* _EXERCISE DESCRIPTION_
Take from the entries below the stretch from the line with "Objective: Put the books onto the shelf" through the line with "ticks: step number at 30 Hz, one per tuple", and return it exactly, leaving the pictures out.

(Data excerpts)
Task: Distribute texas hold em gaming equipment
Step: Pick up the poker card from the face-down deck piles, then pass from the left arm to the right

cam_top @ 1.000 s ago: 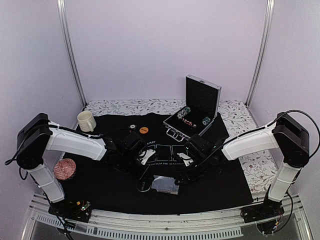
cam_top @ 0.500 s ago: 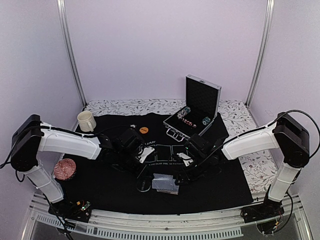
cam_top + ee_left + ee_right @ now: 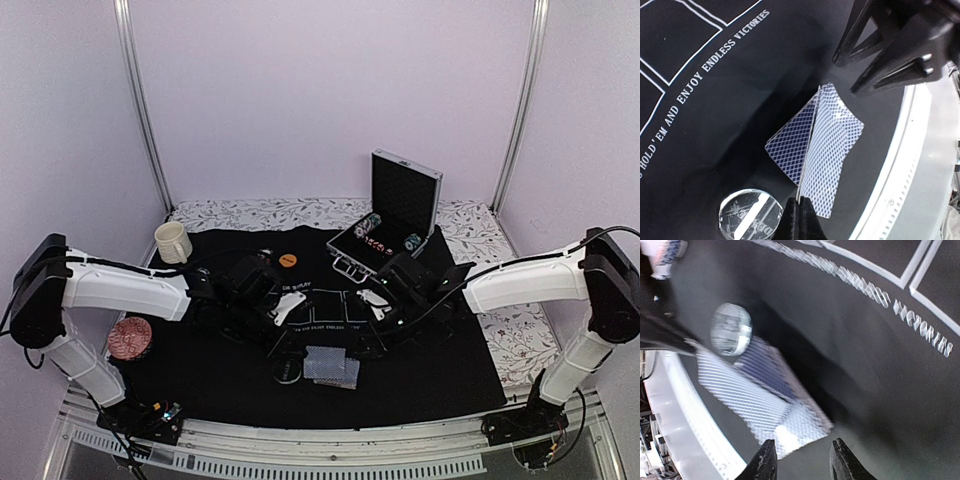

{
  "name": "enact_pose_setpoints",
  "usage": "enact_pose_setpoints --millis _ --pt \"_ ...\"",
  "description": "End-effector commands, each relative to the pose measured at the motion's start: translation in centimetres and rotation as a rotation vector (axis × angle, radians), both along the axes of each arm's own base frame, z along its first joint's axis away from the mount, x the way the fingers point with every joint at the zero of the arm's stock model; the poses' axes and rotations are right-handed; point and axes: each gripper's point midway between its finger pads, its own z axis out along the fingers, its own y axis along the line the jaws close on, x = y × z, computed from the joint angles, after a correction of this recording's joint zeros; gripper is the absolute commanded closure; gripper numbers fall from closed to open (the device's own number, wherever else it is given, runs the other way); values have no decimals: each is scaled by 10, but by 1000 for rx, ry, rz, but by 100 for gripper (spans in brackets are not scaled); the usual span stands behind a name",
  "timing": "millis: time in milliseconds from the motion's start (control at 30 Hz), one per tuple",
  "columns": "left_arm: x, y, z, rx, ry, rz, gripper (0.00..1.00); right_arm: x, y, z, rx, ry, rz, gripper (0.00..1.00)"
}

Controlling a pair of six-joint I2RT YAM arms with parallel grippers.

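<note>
Nearest the front rail, the playing cards [image 3: 835, 145] lie fanned on the black felt mat [image 3: 715, 110]. They are thin, glossy and lattice-backed, beside a clear round disc [image 3: 747, 218]. The right gripper [image 3: 801, 460] has parted its jaws and backed off, so that deal appears complete. The left gripper [image 3: 797, 217] stays closed at a card edge; a pinch cannot be confirmed.

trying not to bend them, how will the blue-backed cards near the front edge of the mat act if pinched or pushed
The playing cards look paper-thin, so they are probably light and floppy if pinched at a corner. Their backs catch glare in the right wrist view, so they are likely slick: the overlapping two may slide apart when pushed.
</note>
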Motion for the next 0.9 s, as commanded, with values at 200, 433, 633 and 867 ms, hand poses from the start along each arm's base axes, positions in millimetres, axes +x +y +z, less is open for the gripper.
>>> enact_pose_setpoints --millis 200,433,633,867 --pt "1 -5 16 -102 -71 -45 100 2 24 78 378 -200 191 56" --pt "0 -6 24 -140 -99 -53 100 8 22 66 428 -188 212 49" --pt "0 -6 23 -141 -98 -57 100 14 29 45 414 -187 234 44" --pt "0 -5 24 -140 -107 -54 100 10 33 27 422 -137 271 45"
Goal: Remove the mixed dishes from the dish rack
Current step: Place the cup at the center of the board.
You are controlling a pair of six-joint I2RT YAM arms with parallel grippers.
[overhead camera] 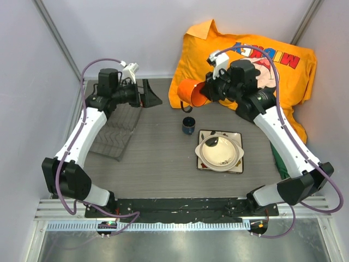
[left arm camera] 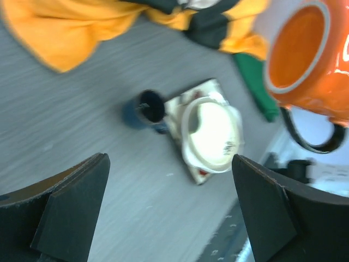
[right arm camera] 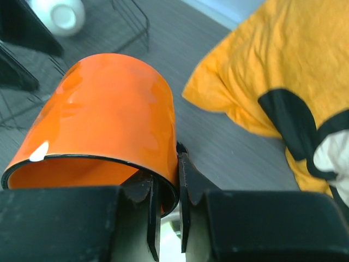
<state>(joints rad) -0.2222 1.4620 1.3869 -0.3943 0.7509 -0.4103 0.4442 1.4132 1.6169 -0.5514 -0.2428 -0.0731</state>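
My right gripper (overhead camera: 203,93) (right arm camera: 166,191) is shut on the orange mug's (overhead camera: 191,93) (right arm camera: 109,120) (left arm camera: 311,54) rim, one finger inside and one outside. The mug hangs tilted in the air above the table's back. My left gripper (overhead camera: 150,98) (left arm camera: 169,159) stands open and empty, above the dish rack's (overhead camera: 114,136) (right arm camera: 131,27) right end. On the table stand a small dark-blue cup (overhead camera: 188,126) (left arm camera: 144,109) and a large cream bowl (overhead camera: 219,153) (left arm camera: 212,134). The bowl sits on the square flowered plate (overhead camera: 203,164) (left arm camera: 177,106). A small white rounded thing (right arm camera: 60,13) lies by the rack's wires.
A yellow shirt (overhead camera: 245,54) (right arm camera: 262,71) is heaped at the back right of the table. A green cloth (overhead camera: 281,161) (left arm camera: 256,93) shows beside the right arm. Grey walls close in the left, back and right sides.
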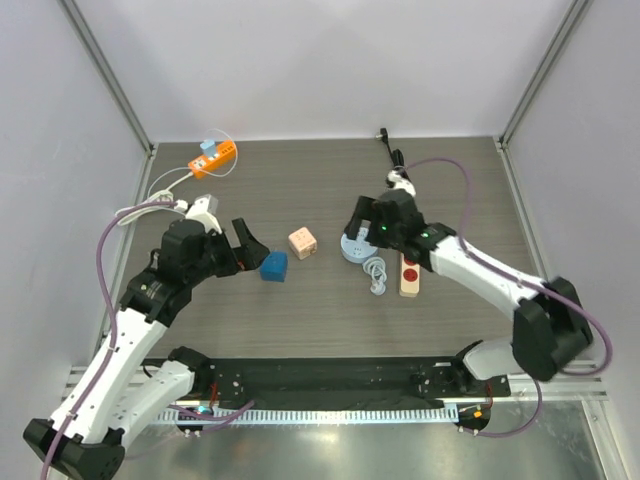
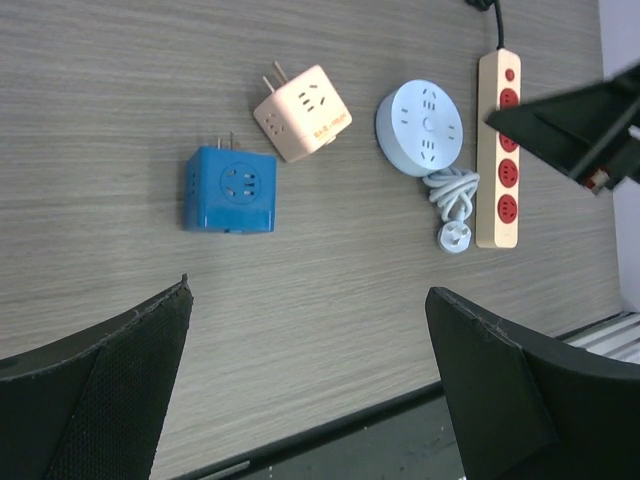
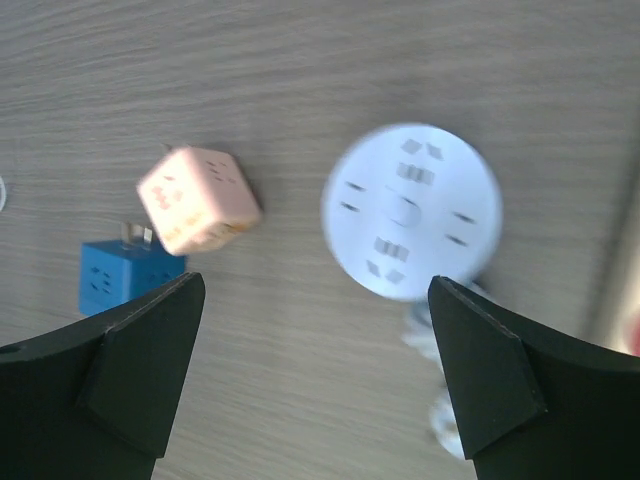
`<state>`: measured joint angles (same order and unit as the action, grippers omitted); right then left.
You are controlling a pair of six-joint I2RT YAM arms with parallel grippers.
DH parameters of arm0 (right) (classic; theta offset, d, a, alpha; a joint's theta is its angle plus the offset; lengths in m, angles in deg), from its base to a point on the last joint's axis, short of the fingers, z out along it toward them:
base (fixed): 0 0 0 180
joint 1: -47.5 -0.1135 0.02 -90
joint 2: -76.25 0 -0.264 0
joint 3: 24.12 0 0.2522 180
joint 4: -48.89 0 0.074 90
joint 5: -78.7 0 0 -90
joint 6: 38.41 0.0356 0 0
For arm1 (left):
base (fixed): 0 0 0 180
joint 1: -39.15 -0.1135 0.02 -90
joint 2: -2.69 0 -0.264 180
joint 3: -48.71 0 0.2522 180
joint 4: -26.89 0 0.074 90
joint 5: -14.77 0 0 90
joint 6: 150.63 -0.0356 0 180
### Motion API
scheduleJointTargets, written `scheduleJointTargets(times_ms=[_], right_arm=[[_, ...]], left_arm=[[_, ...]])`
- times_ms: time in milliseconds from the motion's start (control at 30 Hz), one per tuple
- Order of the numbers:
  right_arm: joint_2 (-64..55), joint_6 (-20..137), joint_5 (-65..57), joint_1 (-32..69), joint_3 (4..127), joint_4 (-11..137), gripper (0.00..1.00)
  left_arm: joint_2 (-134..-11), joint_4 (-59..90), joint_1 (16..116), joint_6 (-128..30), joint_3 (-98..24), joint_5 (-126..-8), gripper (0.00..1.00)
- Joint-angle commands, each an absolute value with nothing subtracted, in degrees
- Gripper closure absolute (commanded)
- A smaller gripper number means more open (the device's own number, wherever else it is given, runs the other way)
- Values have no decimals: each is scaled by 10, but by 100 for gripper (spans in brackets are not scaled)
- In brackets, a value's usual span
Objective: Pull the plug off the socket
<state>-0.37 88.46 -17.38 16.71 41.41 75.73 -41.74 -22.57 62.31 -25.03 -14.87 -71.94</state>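
Gaping and empty, my left gripper (image 1: 252,248) sits at nine o'clock of the blue cube adapter (image 1: 274,266); my right gripper (image 1: 358,226), equally open, hovers over the round socket (image 1: 357,248). Left wrist: pink cube adapter (image 2: 302,113) lies apart, one o'clock of blue. Right wrist: blurred. No plug looks seated, so I may shove the wrong piece.

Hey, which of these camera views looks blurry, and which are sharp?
Right wrist view: smeared, the round white socket and pink cube have soft edges. Left wrist view: crisp, holes on the blue cube readable. Top view: sharp, evenly lit.
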Motion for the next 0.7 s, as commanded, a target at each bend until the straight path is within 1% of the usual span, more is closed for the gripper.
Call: scheduleJointTargets(times_ms=[0, 33, 100, 133, 200, 233, 333, 400, 467, 533, 567, 667], right_arm=[[-83, 909, -253, 122, 520, 719, 0], [-129, 913, -255, 116, 535, 689, 0], [-170, 925, -272, 102, 568, 651, 0], [-207, 934, -279, 101, 576, 595, 1], [-253, 940, -279, 97, 614, 548, 0], [-302, 941, -277, 97, 635, 525, 0], [-373, 925, -277, 97, 728, 504, 0], [-428, 897, -267, 97, 782, 489, 0], [-471, 879, -255, 98, 810, 472, 0], [-485, 874, -253, 101, 831, 466, 0], [-489, 884, -244, 107, 832, 460, 0], [-487, 875, -225, 111, 831, 437, 0]], left_arm=[[-434, -253, 611, -261, -184, -697, 0], [-441, -255, 609, -266, -189, -699, 0], [-455, -250, 600, -269, -196, -698, 0], [-471, -238, 595, -269, -201, -698, 0], [-496, -224, 577, -262, -206, -699, 0], [-525, -207, 569, -257, -210, -693, 0], [-574, -160, 527, -236, -218, -656, 0], [-631, -143, 483, -234, -236, -629, 0], [-689, -131, 433, -234, -266, -616, 0], [-726, -110, 397, -218, -286, -606, 0], [-764, -101, 354, -206, -302, -603, 0], [-811, -53, 298, -145, -319, -600, 0]])
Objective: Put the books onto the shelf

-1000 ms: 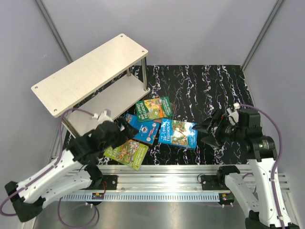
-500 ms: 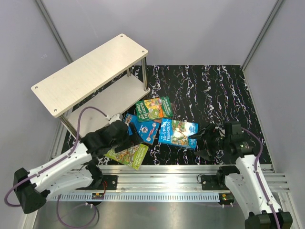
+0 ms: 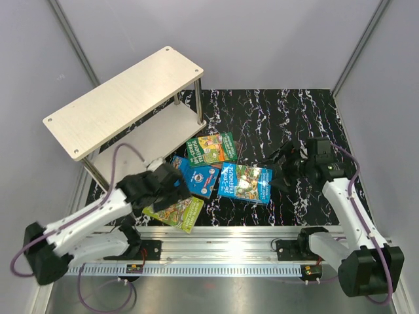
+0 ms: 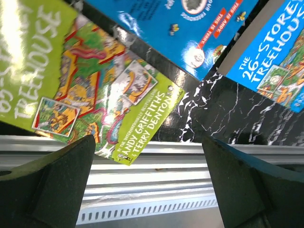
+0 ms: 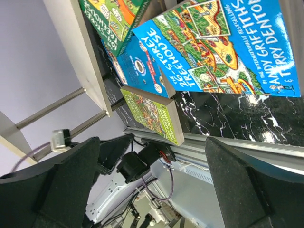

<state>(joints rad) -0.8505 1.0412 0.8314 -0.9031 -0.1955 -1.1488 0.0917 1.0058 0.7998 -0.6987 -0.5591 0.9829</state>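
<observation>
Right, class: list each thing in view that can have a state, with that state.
shelf: upright, no book on top
green book: closed, lying flat
dark blue book: closed, lying flat
26-Storey book: closed, lying flat
lime book: closed, flat, corner over the rail
left hand: open, holding nothing
right hand: open, holding nothing

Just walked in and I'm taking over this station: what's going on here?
Two robot arms are to put books onto the shelf. Four lie on the black table, none visible on the shelf. The left hand hovers open over the lime book; the right hand is open beside the blue 26-Storey one, holding nothing.
</observation>
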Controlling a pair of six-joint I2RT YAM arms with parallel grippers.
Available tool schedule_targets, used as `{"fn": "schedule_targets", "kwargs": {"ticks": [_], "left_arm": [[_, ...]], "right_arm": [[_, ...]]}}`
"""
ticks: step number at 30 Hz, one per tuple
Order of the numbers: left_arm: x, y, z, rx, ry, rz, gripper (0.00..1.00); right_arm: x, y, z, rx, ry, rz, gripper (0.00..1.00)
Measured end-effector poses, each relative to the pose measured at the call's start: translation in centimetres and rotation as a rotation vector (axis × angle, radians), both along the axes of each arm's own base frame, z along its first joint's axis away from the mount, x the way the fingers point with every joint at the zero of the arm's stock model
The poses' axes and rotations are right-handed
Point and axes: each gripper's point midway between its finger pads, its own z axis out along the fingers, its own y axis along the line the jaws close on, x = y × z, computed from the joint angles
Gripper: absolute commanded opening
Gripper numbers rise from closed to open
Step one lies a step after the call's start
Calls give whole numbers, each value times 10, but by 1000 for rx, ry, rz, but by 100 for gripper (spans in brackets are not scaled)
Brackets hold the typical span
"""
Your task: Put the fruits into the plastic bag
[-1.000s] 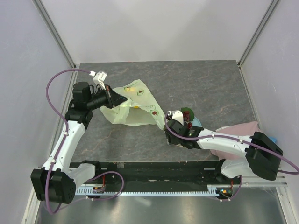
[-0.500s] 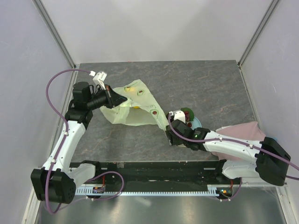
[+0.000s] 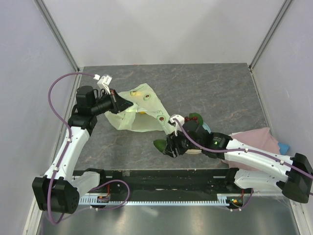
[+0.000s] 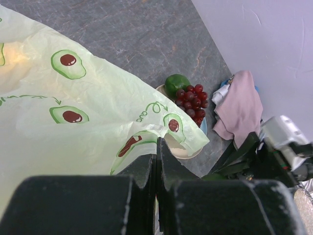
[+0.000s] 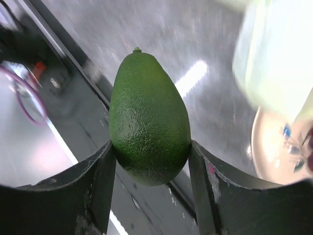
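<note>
The dark green avocado is clamped between the right gripper's fingers. Its long axis runs in line with them, narrow stem end pointing away, leftward, over the near tabletop. Farther left, the left gripper is pinched tight on the plastic bag's edge. Grapes and a second avocado lie on the plate.
</note>
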Motion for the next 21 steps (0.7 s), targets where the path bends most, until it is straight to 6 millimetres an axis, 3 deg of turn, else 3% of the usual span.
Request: {"fn": "schedule_targets", "kwargs": {"ticks": [5, 8, 10, 12, 17, 21], "left_arm": [[0, 0, 0, 0, 0, -1, 2], [0, 0, 0, -1, 0, -3, 2], [0, 0, 0, -1, 1, -4, 2], [0, -1, 0, -2, 2, -5, 2], [0, -1, -1, -2, 6, -8, 2], [2, -1, -5, -2, 18, -10, 2]], "right_arm": [[30, 29, 62, 138, -147, -29, 16], [55, 53, 82, 161, -210, -55, 14], [76, 70, 78, 137, -233, -85, 13], [95, 80, 57, 74, -239, -127, 14], [133, 85, 6, -91, -246, -237, 14], [156, 86, -7, -135, -274, -313, 15]]}}
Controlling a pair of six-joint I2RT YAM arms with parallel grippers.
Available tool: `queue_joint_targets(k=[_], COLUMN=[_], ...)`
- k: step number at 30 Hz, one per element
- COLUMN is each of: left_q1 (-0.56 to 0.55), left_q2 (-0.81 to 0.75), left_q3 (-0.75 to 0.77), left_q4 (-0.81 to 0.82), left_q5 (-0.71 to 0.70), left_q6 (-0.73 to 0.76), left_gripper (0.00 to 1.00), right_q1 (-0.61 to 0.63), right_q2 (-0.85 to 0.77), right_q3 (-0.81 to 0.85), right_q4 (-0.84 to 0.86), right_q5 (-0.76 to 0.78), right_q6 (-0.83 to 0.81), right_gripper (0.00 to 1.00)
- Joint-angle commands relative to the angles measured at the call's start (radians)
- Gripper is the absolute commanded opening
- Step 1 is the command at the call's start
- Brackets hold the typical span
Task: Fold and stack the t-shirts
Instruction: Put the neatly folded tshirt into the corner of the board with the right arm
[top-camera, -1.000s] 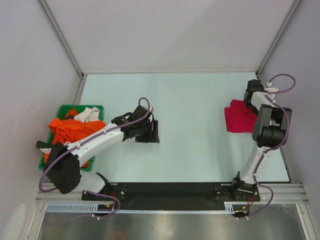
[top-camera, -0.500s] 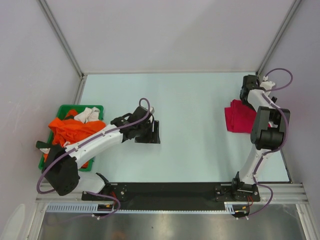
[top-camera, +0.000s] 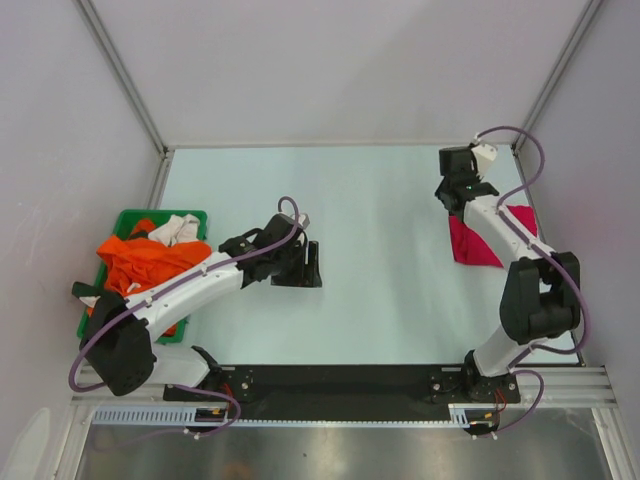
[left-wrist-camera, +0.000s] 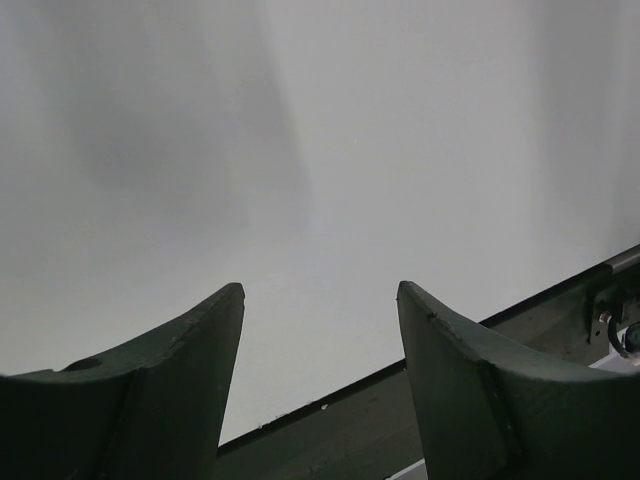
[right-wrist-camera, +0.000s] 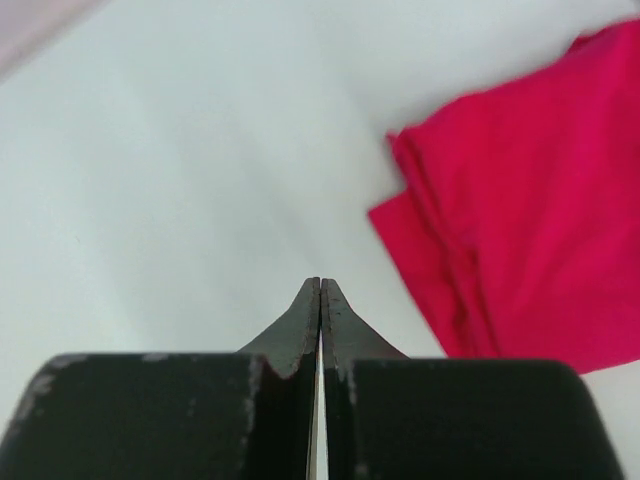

* _RESULT OF THIS TASK_
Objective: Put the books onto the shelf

-1000 ms: 
-500 ms: 
+0 ms: 
+0 ms: 
+0 ms: 

<state>(joints rad) -0.8505 1.0412 0.8314 -0.9031 -0.1955 -1.1488 0.0917 1.0058 0.7998 -0.6987 -0.5591 0.9829</state>
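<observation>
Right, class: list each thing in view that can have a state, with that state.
shelf: upright, no book on top
green book: closed, lying flat
dark blue book: closed, lying flat
26-Storey book: closed, lying flat
lime book: closed, flat, corner over the rail
left hand: open, holding nothing
right hand: open, holding nothing

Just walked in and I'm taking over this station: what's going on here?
Two robot arms are to put books onto the shelf. Four lie on the black table, none visible on the shelf. The left hand hovers open over the lime book; the right hand is open beside the blue 26-Storey one, holding nothing.
</observation>
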Controlling a pair of six-joint I2RT YAM arms with parallel grippers.
Available tool schedule_targets, used as `{"fn": "schedule_targets", "kwargs": {"ticks": [_], "left_arm": [[_, ...]], "right_arm": [[_, ...]]}}`
"""
ticks: step number at 30 Hz, one per tuple

No more output is expected.